A few years after that, my brother-in-law, who collected old vehicles, bought a complete Speed Graphic set from an old news photographer. It had a back for 2-1/4 x 3-1/4 pack film.
He wanted to sell his Model A in the Auto Trader; so we went down to the photo shop and got a pack of Plus-X (it held something like 8 or 12 shots—don’t recall). We drove that Model A up to the circular drive in front of the portico of the mansion where his brother-in-law lived.
I positioned myself about 50 feet away, at the front of the lawn, being sure to get a goodly expanse of the mansion behind the car. The best of the bracketed shots turned out beautifully, and made an excellent ad in the Auto Trader. That Ford sold pretty quick!
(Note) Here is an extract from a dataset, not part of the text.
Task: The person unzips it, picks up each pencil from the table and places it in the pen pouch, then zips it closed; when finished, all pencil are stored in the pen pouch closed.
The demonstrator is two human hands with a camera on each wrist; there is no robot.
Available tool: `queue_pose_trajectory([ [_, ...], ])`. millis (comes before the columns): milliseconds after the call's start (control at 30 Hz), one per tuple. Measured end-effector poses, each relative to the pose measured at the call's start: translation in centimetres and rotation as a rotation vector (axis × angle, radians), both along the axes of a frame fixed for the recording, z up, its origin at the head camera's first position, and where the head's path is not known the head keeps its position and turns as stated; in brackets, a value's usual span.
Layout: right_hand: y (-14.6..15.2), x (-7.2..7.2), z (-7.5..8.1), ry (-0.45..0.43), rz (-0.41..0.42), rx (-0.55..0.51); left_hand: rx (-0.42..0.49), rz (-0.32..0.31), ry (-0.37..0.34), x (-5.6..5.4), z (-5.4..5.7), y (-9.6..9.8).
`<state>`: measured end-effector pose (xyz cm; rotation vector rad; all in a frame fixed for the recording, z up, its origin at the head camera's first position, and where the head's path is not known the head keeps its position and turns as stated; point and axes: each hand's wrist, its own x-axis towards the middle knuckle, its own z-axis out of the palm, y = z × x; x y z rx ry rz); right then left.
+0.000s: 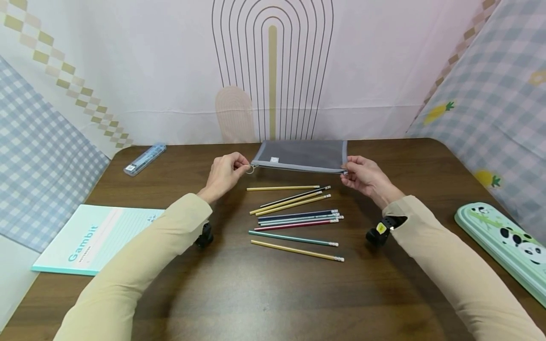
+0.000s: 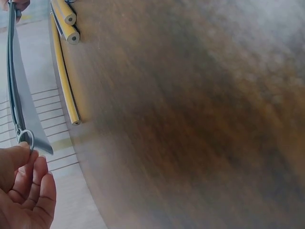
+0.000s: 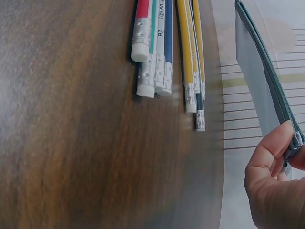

I think my first one was around $600.
[B&H Photo, IIRC]
We never had problems with the mode dials...it was always the freaking battery compartment covers.
Worst digicam I ever bought was a Fuji that wrote to CDs.
Ugh.
Never again.
They're going on EBay for $20.
I still have a C2500L but it crashes periodically. It was one of the first DSLRs, and an aggravating little machine, LOL. It will take good pics only on certain phases of the moon!
LOL!
[we just used duct tape ‘til we located a cheap dead parts camera]
There are other epoxy products for plastic that don't have the solvent action, they don't bond reliably.
I’ve been off doing and reading other things, but somehow I knew I’d find you right here.
How’d you get it sit still so long?
We can fight about which camera was best. My AE-1 reflected with true accuracy my life and events. If only our current issues were such simple arguments-life would be grand.